Unbeknownst to the public and most of their fans, a new Gorillaz album has arrived! Hooray! Damon Albarn’s merry band of anonymous musicians is foolproof, right? Well, sort of. Gorillaz have built their name on dub-steeped (yes steeped) electronic beats and a finely-honed ear for pop songwriting, little to none of which shows up here: The Fall sees Gorillaz apparently playing away from their strengths.

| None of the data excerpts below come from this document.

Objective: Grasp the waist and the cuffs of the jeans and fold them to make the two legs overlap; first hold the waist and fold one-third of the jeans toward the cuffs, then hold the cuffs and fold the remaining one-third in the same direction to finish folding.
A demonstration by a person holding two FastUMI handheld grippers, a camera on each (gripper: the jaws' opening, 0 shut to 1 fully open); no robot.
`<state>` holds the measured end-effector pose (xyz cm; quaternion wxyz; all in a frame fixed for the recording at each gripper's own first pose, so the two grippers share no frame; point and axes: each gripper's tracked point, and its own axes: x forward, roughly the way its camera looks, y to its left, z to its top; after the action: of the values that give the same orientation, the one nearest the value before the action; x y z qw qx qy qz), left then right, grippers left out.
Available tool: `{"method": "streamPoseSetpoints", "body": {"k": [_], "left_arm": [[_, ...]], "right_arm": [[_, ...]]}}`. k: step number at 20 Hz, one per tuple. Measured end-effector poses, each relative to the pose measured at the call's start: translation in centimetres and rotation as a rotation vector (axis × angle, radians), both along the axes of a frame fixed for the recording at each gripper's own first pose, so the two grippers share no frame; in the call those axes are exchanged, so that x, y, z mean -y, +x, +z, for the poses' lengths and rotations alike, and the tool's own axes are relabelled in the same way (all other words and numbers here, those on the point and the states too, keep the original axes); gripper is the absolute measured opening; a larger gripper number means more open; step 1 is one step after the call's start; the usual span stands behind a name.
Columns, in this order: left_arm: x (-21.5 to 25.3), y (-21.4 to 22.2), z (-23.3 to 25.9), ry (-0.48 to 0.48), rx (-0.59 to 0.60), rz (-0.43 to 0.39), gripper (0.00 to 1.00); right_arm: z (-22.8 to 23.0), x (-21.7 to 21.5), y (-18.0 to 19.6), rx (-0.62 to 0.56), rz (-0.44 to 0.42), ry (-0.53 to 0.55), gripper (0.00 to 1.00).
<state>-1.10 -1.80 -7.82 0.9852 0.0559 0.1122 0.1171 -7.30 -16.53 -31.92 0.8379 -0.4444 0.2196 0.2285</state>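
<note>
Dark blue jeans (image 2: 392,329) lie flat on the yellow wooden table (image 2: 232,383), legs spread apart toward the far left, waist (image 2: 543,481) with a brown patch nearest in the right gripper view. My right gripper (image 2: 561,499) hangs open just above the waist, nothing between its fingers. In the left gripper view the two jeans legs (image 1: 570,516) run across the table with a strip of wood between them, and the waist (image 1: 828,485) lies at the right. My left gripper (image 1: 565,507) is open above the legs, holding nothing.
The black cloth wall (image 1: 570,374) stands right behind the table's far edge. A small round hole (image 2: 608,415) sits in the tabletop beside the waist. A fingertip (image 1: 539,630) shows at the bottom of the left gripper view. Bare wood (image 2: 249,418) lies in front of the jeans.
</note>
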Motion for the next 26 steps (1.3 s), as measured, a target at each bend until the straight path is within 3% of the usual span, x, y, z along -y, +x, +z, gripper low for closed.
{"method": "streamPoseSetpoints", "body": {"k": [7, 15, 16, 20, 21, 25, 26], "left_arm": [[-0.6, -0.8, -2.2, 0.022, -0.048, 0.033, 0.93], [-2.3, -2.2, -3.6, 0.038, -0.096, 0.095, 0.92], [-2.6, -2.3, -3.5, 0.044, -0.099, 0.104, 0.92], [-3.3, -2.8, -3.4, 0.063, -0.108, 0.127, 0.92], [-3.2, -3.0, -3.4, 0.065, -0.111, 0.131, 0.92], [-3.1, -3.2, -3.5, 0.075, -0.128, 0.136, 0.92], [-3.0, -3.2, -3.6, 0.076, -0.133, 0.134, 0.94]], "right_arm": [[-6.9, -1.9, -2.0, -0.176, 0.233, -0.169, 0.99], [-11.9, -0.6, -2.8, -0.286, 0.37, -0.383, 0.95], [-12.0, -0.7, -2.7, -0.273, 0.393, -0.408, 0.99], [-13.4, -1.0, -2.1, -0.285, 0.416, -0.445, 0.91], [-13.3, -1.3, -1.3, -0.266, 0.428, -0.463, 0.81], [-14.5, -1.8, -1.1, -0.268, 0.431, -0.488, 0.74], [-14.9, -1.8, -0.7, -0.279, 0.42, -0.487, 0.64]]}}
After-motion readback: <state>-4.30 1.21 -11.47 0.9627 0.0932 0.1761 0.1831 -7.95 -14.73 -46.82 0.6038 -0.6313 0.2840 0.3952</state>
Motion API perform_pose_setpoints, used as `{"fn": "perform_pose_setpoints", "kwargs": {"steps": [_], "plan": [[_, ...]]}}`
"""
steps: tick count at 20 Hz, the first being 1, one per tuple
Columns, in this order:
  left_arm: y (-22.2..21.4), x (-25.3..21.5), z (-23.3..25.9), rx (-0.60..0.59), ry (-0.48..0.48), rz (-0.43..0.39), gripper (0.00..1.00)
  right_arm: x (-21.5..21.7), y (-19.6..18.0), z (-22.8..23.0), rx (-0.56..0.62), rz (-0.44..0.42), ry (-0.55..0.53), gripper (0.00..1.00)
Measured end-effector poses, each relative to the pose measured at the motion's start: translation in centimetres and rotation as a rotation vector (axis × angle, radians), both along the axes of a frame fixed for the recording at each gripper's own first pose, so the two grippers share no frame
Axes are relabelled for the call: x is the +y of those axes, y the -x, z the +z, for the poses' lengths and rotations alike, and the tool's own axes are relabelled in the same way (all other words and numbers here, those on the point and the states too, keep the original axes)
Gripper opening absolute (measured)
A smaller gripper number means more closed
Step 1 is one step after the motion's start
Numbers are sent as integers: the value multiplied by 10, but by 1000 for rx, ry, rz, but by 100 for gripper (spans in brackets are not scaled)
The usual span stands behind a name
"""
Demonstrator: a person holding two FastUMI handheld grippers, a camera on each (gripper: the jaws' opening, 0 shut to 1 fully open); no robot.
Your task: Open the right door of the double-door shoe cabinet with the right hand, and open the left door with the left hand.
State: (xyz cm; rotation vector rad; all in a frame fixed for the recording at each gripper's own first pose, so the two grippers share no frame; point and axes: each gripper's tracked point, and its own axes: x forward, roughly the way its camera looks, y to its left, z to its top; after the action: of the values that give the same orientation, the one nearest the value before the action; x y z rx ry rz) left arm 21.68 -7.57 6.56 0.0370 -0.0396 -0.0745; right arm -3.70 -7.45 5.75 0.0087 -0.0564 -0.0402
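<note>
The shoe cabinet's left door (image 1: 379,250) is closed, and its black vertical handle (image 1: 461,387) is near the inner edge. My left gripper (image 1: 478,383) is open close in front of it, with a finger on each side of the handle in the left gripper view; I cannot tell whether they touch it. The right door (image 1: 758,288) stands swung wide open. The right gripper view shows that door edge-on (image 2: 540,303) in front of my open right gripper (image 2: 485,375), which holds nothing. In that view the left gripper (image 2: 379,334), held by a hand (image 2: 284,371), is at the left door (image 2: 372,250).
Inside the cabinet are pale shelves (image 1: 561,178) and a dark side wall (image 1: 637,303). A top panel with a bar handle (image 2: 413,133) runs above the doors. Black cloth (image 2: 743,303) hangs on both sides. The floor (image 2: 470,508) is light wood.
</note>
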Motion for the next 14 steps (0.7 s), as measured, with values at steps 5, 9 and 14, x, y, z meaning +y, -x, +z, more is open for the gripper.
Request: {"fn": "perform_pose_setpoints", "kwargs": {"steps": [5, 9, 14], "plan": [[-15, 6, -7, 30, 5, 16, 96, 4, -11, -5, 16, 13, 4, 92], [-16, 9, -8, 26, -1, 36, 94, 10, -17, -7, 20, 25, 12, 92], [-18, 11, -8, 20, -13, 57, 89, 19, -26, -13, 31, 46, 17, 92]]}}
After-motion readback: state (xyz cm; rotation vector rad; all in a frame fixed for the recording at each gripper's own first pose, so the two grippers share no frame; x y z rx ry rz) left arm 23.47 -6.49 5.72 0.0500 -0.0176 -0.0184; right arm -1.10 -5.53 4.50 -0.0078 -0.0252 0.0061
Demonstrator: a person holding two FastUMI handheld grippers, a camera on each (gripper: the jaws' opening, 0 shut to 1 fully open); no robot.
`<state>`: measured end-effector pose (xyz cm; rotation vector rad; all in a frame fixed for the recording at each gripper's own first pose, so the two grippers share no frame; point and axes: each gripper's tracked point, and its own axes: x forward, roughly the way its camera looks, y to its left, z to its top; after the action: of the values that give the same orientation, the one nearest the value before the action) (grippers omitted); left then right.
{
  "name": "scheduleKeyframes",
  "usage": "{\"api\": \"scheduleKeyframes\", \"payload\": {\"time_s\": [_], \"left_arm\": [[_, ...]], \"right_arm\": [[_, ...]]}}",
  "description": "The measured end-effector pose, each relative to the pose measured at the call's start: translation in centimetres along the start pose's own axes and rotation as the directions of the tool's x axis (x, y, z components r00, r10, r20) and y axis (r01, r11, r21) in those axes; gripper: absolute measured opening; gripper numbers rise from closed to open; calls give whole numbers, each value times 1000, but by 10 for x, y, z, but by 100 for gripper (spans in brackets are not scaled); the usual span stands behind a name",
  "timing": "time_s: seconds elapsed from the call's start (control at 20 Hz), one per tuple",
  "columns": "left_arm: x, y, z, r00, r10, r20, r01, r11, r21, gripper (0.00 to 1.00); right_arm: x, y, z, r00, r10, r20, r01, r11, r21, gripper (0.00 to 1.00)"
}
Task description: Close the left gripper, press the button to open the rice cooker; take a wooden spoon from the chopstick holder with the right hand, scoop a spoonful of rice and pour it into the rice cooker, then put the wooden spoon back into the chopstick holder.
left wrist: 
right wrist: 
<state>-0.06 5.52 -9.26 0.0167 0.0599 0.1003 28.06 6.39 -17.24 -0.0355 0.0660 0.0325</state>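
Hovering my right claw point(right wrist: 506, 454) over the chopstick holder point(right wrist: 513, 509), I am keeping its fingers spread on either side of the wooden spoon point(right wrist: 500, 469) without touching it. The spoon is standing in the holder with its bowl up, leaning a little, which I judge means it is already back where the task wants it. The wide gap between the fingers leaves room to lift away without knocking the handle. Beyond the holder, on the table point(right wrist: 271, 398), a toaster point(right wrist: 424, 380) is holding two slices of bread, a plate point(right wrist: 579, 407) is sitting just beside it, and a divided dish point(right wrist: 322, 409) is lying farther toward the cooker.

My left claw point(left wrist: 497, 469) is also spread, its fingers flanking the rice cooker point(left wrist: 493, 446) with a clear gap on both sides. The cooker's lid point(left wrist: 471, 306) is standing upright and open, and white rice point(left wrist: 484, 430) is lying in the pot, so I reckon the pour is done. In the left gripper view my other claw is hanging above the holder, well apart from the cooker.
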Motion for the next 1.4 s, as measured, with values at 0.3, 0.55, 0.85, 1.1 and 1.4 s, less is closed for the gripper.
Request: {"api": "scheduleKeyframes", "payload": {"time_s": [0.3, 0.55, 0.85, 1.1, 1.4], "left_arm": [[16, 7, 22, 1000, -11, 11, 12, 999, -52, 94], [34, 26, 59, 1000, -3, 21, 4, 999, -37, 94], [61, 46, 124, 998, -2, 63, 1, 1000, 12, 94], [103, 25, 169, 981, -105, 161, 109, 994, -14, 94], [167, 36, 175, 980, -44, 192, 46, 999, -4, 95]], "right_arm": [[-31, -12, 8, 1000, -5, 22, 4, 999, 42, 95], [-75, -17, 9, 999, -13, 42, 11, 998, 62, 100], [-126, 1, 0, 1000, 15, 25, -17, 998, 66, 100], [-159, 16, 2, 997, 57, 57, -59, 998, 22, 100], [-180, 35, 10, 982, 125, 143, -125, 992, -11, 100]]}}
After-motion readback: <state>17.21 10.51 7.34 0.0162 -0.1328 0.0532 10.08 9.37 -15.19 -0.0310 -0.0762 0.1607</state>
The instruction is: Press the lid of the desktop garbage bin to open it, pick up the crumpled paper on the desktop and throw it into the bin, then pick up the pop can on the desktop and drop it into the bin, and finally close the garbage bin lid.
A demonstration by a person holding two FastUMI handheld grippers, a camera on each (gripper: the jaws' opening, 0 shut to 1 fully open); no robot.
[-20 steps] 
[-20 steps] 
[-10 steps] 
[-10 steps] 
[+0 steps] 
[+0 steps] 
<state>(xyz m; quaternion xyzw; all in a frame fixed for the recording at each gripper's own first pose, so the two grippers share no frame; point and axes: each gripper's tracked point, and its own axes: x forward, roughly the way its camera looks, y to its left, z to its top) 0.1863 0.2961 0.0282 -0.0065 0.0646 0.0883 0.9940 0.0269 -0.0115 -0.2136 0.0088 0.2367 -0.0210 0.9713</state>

The Fall was recorded over 32 days while touring between Montreal and Vancouver and was crafted entirely via iPad, with an extensive suite of apps, on a bus. While the novelty is exciting, the shine quickly wears off: when Bobby Womack ad-libbed his feature on “Stylo”, it was enthusiastic and awesome. When Damon Albarn paints his travel-worn loneliness and feelings of alienation over the blurred countryside for 43 minutes of expansive electronica, the improvisations turn out significantly more tepid. Frankly, they’re a little boring: this is music that was composed on a bus, while bored, and it sounds like it. Make no mistake, however, this is the Gorillaz we know, complete with 2D’s jaded musings (“Revolving Doors”), but it sounds tired. Their signature home-run guest spots are reduced to Womack’s return in “Bobby in Pheonix” and the rest is mostly instrumental and strangely barren, despite some starkly beautiful moments (likely the album’s overall intention). On The Fall Damon Albarn has certainly captured the exhaustion and monotony of the North-American road trip, but was that experience ever enjoyable? 

C

Originally published in The Peak, January 2011.

Yes, it actually is that boring. I urge you not to test it. There is stark beauty, as in Boards of Canada, and then there is staring-out-the-window-because-you-are-bored monotony. This is the latter.